Monitoring Windows software RAID
(While setting up this site in September 2020 I went looking for articles to add to it from my scattered archives. This is one that I came across that probably has little relevance any more but is perhaps an interesting bit of history.)
Microsoft’s “server class” operating systems have a useful software RAID feature that allows you to use multiple disk drives as a single volume in various ways to obtain protection from disk failure through redundancy (among other things). The problem is that there seems to be no way to know when a disk has failed except to log in and check the status manually. This means that when one drive in a redundancy group fails things carry on as they’re supposed to until the next drive fails and then you lose everything. So there’s not really much protection unless you frequently do manual checks of the status so that you can replace failed drives in a timely fashion. For a system administrator responsible for a large number of servers this is a real chore.

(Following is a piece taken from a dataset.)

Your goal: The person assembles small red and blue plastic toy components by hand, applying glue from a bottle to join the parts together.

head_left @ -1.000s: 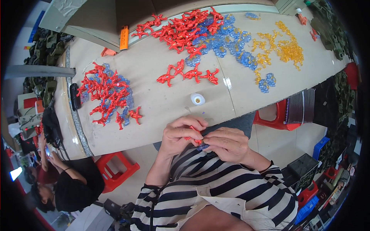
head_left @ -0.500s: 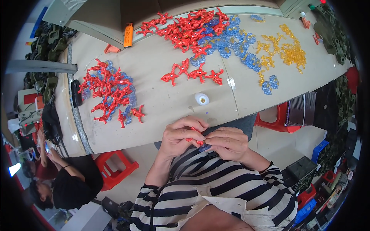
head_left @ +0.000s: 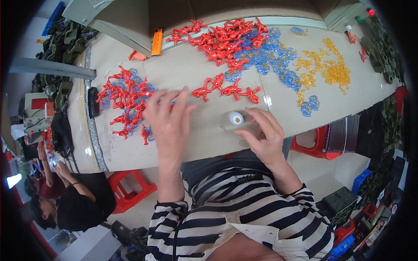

I devoted some effort to researching this and found that there is very little available in the way of useful solutions to this problem although there is a small number over-priced network management packages available, all laden with unwanted features. I therefore set about devising a solution of my own and soon discovered that this is easier said than done - not only do Microsoft (incredibly) not include any automatic RAID monitoring software in their “server class” operating systems, they also don’t apparently provide any easily accessible API that could be used for the purpose either. The sprawling WMI system describes such things but they seem not to be implemented. Given the supposed application of these systems I find this extraordinary and to this day I still have the uncomfortable feeling that I must be missing something glaringly obvious. However, after devoting more than enough time to trying to find a solution I decided that I had acquired enough information to be able to hack up something that would be adequate and would be more cost effective than further research.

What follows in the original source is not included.